**What is required**
Keeping every word the same, return the listing from its first line until the line holding "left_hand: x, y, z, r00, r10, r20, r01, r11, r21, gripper" has been returned as well.

**Data**
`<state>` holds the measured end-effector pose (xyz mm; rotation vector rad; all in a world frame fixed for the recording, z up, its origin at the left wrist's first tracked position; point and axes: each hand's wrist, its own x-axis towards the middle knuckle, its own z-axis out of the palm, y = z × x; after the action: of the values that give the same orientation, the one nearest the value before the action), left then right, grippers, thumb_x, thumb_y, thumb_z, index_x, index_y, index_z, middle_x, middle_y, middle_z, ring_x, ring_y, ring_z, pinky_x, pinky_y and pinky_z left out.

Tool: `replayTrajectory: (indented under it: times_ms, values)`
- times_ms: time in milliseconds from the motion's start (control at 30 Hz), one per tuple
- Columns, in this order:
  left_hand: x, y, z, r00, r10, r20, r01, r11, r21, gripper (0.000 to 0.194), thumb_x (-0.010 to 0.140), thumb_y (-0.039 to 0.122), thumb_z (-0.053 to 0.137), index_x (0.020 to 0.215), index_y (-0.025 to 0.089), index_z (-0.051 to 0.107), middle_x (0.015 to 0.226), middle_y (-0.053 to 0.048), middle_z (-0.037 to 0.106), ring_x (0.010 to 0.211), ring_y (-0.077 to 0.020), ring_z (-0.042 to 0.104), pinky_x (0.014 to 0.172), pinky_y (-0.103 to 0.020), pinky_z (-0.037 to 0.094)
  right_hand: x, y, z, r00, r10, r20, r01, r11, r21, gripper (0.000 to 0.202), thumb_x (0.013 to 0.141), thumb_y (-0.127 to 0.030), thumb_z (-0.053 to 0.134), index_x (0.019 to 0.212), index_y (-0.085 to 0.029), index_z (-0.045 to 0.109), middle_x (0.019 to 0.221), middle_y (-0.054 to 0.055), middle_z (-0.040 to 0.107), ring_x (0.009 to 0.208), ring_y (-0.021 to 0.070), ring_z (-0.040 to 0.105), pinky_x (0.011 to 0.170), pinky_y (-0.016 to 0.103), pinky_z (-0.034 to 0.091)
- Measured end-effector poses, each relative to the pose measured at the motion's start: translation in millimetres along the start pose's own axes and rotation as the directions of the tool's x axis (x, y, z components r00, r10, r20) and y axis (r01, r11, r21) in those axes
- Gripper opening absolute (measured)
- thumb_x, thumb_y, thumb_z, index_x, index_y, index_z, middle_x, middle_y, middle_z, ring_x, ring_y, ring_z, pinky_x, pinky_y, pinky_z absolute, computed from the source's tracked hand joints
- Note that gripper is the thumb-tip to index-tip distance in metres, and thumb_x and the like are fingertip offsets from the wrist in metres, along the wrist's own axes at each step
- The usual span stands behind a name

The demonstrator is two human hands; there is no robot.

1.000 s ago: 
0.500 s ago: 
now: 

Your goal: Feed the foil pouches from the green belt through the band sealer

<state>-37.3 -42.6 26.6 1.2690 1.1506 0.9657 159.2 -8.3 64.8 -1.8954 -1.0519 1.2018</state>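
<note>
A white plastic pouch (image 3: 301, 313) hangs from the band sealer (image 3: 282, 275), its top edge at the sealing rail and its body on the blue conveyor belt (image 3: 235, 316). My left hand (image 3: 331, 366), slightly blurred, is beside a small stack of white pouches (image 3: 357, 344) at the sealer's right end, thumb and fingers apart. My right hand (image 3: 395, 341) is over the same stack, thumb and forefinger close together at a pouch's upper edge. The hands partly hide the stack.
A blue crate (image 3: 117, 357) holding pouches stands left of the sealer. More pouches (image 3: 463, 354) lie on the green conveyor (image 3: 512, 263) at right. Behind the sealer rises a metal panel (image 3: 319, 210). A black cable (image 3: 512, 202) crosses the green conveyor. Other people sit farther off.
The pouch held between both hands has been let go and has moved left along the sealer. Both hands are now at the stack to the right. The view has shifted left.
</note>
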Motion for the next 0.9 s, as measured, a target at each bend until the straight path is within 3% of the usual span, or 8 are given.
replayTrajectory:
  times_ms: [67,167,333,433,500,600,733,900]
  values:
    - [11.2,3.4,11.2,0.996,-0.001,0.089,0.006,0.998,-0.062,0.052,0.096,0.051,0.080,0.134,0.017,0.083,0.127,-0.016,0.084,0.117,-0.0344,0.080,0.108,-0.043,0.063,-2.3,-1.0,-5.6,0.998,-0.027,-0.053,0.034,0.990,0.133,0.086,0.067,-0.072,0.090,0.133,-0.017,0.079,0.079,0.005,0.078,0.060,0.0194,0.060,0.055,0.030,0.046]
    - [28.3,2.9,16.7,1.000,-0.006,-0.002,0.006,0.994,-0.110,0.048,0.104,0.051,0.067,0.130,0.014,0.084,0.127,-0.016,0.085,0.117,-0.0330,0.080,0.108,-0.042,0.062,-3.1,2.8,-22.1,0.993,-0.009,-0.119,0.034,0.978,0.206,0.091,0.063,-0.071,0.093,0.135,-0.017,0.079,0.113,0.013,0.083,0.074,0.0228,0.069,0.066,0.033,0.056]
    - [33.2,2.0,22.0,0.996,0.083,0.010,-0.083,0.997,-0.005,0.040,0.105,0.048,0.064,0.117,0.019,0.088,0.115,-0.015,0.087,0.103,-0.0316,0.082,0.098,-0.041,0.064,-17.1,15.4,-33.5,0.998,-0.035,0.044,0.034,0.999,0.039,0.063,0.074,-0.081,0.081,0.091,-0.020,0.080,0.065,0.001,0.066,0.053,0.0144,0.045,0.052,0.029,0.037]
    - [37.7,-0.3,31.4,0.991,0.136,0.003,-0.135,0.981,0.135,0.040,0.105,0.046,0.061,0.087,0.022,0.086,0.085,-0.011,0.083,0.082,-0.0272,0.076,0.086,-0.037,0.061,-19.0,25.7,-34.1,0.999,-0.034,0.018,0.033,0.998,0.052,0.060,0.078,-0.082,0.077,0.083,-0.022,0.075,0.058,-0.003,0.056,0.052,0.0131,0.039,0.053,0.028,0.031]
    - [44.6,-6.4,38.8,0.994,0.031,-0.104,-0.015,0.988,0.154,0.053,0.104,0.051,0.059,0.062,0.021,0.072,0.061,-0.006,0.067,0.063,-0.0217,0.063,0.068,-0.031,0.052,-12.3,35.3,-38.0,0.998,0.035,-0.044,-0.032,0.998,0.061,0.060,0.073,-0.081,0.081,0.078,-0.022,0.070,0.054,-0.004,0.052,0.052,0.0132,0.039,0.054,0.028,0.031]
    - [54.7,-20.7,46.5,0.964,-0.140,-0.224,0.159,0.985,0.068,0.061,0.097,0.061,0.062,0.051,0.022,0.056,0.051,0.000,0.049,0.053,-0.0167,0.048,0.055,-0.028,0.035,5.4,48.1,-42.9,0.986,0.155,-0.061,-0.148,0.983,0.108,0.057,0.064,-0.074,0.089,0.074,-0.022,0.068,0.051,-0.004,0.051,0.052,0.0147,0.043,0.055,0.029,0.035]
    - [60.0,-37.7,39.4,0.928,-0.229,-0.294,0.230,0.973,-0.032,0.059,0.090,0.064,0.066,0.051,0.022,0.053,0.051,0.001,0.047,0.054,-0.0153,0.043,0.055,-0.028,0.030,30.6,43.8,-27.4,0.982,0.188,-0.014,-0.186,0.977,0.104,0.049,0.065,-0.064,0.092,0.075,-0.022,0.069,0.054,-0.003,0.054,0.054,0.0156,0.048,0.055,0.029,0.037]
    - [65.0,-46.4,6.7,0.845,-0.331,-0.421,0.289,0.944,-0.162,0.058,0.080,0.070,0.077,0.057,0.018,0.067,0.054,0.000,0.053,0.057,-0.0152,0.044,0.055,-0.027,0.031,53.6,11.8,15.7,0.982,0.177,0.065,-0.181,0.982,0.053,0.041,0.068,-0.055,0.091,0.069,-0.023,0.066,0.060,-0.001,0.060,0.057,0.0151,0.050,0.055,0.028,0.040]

**Solution to this problem**
`<state>` holds the measured end-effector pose (xyz mm; rotation vector rad; all in a world frame fixed for the recording, z up, its origin at the left wrist's first tracked position; point and axes: each hand's wrist, its own x-axis towards the middle knuckle, its own z-axis out of the palm, y = z × x; after the action: of the values that give the same orientation, the one nearest the value before the action), left then right, grippers, thumb_x, thumb_y, thumb_z, index_x, index_y, index_z, middle_x, middle_y, middle_z, ring_x, ring_y, ring_z, pinky_x, pinky_y and pinky_z left out.

Tool: `replayTrajectory: (indented under it: times_ms, values)`
- times_ms: time in milliseconds from the motion's start (control at 30 Hz), one per tuple
- Columns, in this order:
  left_hand: x, y, z, r00, r10, r20, r01, r11, r21, gripper (0.000 to 0.194), thumb_x (-0.010 to 0.140), thumb_y (-0.039 to 0.122), thumb_z (-0.053 to 0.137), index_x (0.020 to 0.215), index_y (-0.025 to 0.089), index_z (-0.051 to 0.107), middle_x (0.015 to 0.226), middle_y (-0.053 to 0.048), middle_z (-0.037 to 0.106), ring_x (0.010 to 0.211), ring_y (-0.077 to 0.020), ring_z (-0.042 to 0.104), pinky_x (0.014 to 0.172), pinky_y (-0.103 to 0.020), pinky_z (-0.037 to 0.094)

Nothing else belongs in the output.